_ASSIGNMENT_
Lines outside the range are not wanted. Give again exactly the lines between the line holding "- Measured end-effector" and the line holding "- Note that", inclusive, from the listing below.

_COLLECTED DATA_
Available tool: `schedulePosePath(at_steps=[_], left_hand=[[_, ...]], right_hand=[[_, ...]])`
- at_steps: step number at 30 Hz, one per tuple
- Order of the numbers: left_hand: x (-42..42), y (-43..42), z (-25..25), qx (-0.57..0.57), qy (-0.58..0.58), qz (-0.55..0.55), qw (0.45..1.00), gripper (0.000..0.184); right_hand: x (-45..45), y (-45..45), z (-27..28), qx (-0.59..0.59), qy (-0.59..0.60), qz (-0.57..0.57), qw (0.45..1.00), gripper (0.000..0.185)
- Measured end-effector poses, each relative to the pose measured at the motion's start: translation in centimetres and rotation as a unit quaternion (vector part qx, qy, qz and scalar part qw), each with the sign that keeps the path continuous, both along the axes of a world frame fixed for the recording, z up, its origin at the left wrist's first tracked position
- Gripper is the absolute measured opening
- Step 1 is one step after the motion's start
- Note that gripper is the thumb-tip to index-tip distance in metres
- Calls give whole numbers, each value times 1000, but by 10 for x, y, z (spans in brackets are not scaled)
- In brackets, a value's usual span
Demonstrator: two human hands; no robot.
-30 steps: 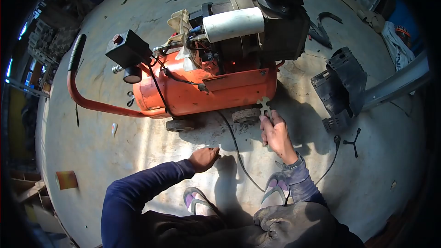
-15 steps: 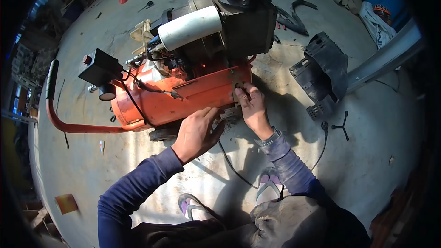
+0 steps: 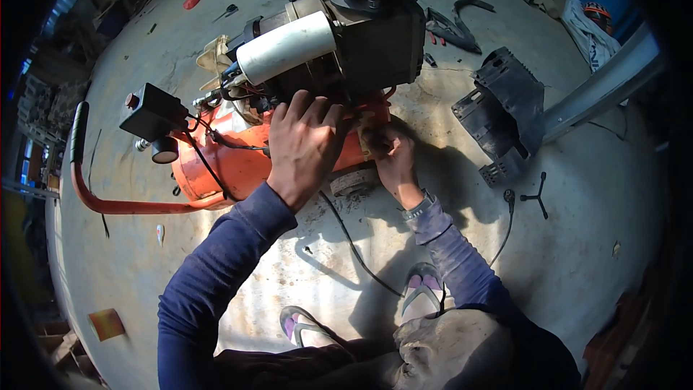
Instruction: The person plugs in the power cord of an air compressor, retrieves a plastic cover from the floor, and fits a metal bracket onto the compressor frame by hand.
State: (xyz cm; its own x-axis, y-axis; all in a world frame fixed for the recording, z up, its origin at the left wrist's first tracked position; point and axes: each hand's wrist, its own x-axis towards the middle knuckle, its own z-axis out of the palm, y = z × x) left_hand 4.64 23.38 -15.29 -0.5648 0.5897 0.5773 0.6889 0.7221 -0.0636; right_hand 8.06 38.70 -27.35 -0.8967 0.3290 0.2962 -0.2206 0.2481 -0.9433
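An air compressor with an orange tank point(image 3: 198, 170) stands before me, its dark motor housing point(image 3: 379, 43) and a white cylinder point(image 3: 286, 48) on top. My left hand point(image 3: 307, 144) lies across the tank, its fingers bent over the upper edge of the orange mounting plate; the fingertips are hidden. My right hand point(image 3: 397, 166) is at the plate's right end. Its thumb and fingers are closed on a small brown flat piece point(image 3: 372, 139), held against the orange metal. Shadow hides part of that grip.
A black plastic cover point(image 3: 509, 105) lies right of the compressor, by a metal post point(image 3: 606, 90). Nearby are a three-armed wrench point(image 3: 538, 195) and a plug on a cord point(image 3: 510, 206). The compressor's handle point(image 3: 85, 188) juts left. A wheel point(image 3: 354, 180) sits below the tank.
My left hand has moved up from the tank's lower front onto the mounting plate. My right hand stays at the plate's right end. The view has shifted slightly.
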Motion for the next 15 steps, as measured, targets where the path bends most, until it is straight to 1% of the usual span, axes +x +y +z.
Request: schedulePosePath(at_steps=[3, 4, 7, 8, 9, 11, 12, 13, 14, 15], left_hand=[[-2, 1, -2, -8, 9, 3, 1000, 16], [-3, 2, -1, -1, 7, 3, 1000, 16], [-3, 5, -1, 13, 2, 1, 1000, 18], [-2, 6, 0, 13, 5, 3, 1000, 18], [-2, 6, 1, 14, 8, 6, 1000, 19], [-1, 5, 5, 13, 12, 8, 1000, 19], [0, 5, 6, 6, 5, 9, 1000, 19], [2, 5, 7, 0, -2, 10, 1000, 19], [3, 5, 9, -6, -9, 10, 1000, 19], [6, 6, 11, -6, -10, 9, 1000, 19]], right_hand=[[-4, 12, 2, 28, -10, 46, 999, 5], [-7, 15, 2, 28, -10, 45, 999, 5], [-13, 23, 2, -44, 46, 53, 997, 5], [-15, 30, 5, -44, 45, 53, 997, 5], [-17, 41, 17, 32, 81, 48, 995, 7], [-19, 58, 51, 184, 150, 36, 971, 10], [-18, 61, 70, 184, 150, 36, 971, 10], [-17, 64, 92, 285, 192, 13, 939, 11], [-15, 67, 109, 383, 232, -10, 894, 11], [-13, 65, 120, 383, 231, -11, 894, 11]])
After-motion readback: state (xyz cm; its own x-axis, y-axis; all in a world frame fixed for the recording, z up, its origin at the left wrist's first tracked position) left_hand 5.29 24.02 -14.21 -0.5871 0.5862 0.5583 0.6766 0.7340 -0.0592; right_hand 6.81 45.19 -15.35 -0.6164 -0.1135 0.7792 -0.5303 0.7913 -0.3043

_ANSWER TO THIS EXERCISE_
- Measured end-effector poses, each relative to the pose measured at the motion's start: translation in centimetres and rotation as a unit quaternion (vector part qx, qy, qz and scalar part qw), each with the sign that keeps the path continuous, both along the axes of a world frame fixed for the recording, z up, its origin at the left wrist's first tracked position
- Gripper is the absolute measured opening
- Step 1 is one step after the motion's start
- Note that gripper is the thumb-tip to index-tip distance in metres

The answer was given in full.